Yes, banks must begin the transition of thinking less on how many bank customers they have to one that focuses on how they can aggregate what is out there to build a business at scale using the aggregated data. Just as Google may not care about the number of websites it owns by focusing on data it can aggregate from millions of websites to deliver better search results to people, Nigerian banks must evolve to the era of aggregation open banking. Your lending strategy has to change and as we see companies like Interswitch redesign their businesses, it will not take long for massive fragmentation that only banks built on aggregation can exploit. I see Konga and Jumia as future banks. If they get CBN certifications (Konga through Konga Pay has one), they can pull NIBSS data and offer lending services to merchants in their networks. Amazon, the global ecommerce giant makes more than $1 billion of loans yearly to merchants in its platform. If Konga and Jumia begin to make loans, banks will continue to lose customers.

All Together

Nigerian banking will change by 2025. The structure of our economy and the capacity to transfer money instantly will have many implications in the industry. For any bank to win, it will have to find a way to become a digital hub using the constructs of aggregation to compete. Your number of customers is irrelevant. What matters now is how efficiently you can curate the millions of accounts in the ecosystem under an emerging open banking framework. Building those structures must begin now because as blockchain makes itself into the banking architectures, the whole thinking of a bank brand will die.

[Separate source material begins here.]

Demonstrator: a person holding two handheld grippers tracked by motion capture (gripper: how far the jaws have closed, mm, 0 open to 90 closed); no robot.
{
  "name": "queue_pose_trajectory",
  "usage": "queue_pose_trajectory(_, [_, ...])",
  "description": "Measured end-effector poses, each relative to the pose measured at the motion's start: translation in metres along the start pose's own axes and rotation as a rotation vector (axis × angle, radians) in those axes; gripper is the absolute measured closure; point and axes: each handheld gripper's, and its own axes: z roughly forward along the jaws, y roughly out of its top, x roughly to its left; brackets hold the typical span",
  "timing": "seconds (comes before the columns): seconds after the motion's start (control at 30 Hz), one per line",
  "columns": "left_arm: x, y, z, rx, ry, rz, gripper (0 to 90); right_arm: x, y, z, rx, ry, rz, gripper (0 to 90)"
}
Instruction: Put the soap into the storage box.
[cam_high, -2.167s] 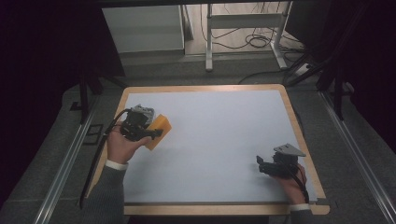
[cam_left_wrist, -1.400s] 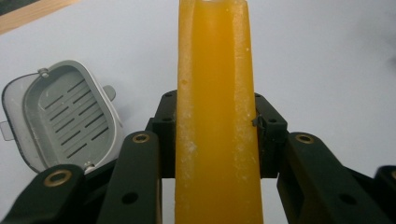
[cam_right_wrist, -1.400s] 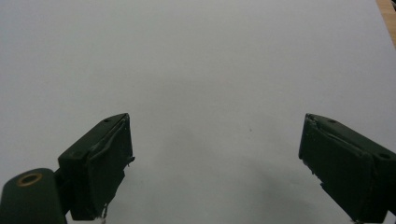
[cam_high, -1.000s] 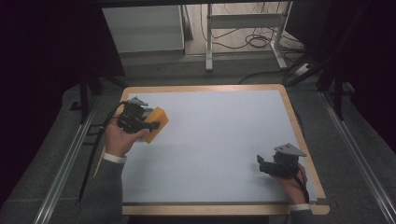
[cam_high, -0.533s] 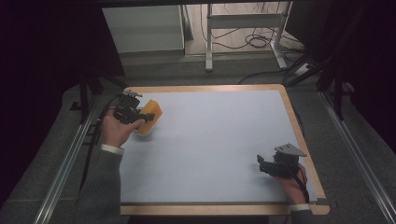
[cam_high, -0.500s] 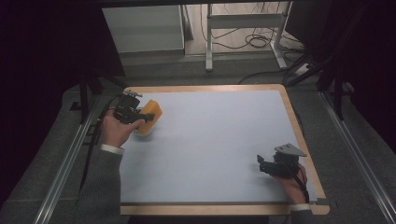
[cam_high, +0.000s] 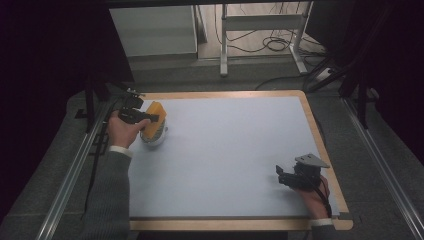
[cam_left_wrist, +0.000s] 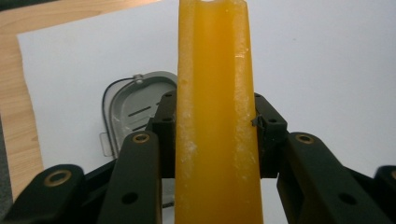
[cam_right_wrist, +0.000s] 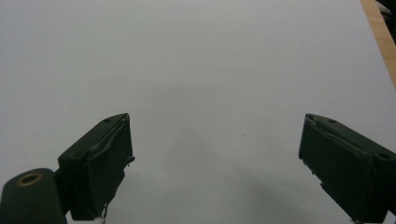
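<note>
Orange soap bar (cam_left_wrist: 215, 116) is clamped in left gripper (cam_high: 150, 118) jaws, held over grey soap dish (cam_left_wrist: 128, 105) at surface's far-left corner. Lowering into dish likely next. Right gripper (cam_right_wrist: 215, 163) jaws spread, idle.

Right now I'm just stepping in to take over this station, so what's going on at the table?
A person holds a gripper in each hand. The left gripper is shut on an orange soap bar, held just above a grey soap dish at the table's far left corner. The right gripper rests open at the near right, holding nothing.
</note>
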Motion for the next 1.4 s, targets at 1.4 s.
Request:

By practically removing most banking frictions, blockchain through the web, will make every bank to have the same level of footage because there is no further efficiency to be optimized since there is zero friction to begin with. If Bank A offers the same quality of service as Bank B, the brand advantages will erode. That brings the commoditization of banking thereby facilitating the aggregated-based era of open banking. Now is the time to plan for this emerging redesign in the sector.